To commemorate Campus Watch's ten-year anniversary this week, I have an article at Frontpage Magazine today that begins like so:
It was ten years ago this week, on September 18, 2002, that Campus Watch—a project of the Middle East Forum that reviews and critiques Middle East studies in North America with an aim to improving them—opened its doors. The response was instantaneous: the Middle East studies establishment, long unused to outside scrutiny, recoiled in horror at the prospect of accountability and proclaimed themselves martyrs. Declaring "solidarity" with eight academics Campus Watch (CW) had identified as apologists for Palestinian violence or militant Islam, over 100 faculty and graduate students, most from fields other than Middle East studies, requested to be listed on the CW website. Thus was born the "Solidarity with Apologists" list and more importantly, the preposterous conceit that outside criticism of academia is a form of "McCarthyist" censorship.

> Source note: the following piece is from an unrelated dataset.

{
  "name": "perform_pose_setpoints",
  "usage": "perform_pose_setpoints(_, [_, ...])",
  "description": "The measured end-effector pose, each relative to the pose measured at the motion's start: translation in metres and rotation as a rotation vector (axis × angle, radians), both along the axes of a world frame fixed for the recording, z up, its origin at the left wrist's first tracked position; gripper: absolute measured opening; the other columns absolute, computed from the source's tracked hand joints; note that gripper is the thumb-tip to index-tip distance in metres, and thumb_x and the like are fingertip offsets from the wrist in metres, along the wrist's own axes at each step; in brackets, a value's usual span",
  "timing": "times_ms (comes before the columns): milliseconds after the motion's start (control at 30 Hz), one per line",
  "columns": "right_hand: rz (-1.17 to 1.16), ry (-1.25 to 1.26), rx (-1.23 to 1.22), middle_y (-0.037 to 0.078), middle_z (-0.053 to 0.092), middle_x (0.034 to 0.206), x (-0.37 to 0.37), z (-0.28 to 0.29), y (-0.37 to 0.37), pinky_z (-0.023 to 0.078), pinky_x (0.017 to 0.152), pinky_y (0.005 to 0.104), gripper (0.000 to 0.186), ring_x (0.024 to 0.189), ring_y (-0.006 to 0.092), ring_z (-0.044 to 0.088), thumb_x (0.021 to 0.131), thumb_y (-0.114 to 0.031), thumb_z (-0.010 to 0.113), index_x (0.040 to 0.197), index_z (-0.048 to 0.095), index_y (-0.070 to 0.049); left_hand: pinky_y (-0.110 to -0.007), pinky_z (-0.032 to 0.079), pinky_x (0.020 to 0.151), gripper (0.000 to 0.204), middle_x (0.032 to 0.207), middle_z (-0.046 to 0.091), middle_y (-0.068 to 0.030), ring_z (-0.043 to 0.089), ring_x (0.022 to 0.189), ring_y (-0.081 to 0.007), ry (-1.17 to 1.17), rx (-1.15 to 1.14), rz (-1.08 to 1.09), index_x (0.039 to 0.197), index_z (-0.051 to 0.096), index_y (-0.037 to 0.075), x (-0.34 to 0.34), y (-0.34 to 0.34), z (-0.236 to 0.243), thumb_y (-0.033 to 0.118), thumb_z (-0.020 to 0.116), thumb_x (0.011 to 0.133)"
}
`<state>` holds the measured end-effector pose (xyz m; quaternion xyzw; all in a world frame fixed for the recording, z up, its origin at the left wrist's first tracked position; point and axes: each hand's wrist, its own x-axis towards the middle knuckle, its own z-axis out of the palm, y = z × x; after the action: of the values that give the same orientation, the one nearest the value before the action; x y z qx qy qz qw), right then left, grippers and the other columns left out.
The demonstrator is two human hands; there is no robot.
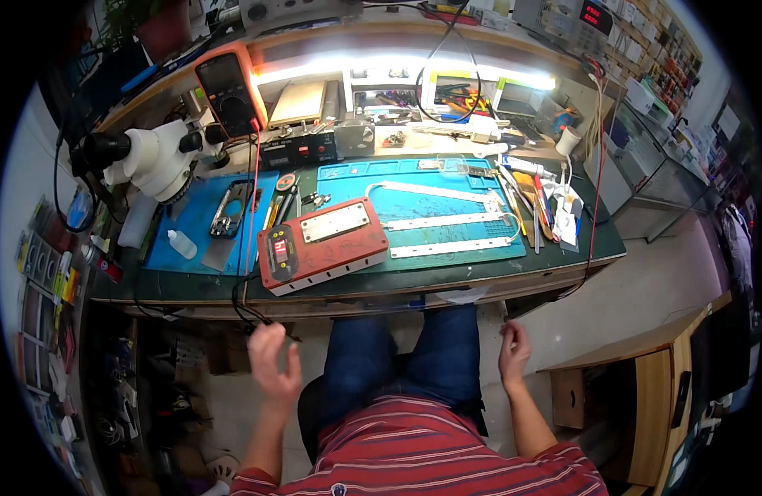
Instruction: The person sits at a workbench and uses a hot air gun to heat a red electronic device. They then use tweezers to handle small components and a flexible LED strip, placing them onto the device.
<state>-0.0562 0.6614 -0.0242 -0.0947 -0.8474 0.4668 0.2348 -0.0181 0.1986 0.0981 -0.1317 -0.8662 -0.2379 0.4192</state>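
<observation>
My left hand (273, 364) hangs in front of the bench's front edge, its thumb apart from loosely bent fingers, with nothing seen in it. Black cables (247, 310) drop over the edge close to its fingertips; I cannot tell whether they touch. To the right of my knees, my right hand (515, 354) is raised with loosely curved fingers and no object showing in it. Nearest to both on the bench is a red heating station (323, 269) with a metal plate (335, 223) on top and a lit red display. White LED strips (435, 221) lie beside it on a blue mat (472, 240).
At the left stand a white microscope (154, 157) and an orange multimeter (230, 87). A phone frame (230, 208) and a small white bottle (182, 244) lie on the left mat. Tweezers and brushes (534, 194) cluster at the right. A wooden cabinet (654, 405) stands at lower right.
</observation>
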Motion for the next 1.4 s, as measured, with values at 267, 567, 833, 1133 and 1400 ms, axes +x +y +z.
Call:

To read the entire article, please click here.
Middle East Forum president and CW founder Daniel Pipes notes the occasion at National Review Online's The Corner:
Campus Watch, the Middle East Forum's project to critique Middle East studies in North America, opened its metaphorical doors on September 18, 2002, to a hysterical opposition from the academics that did much, thank you, to propel it to prominence and effectiveness.
On the project's fifth anniversary, I wrote an assessment in which I noted some of our accomplishments but noted that "the field's basic problems remain in place." Ditto on the tenth anniversary.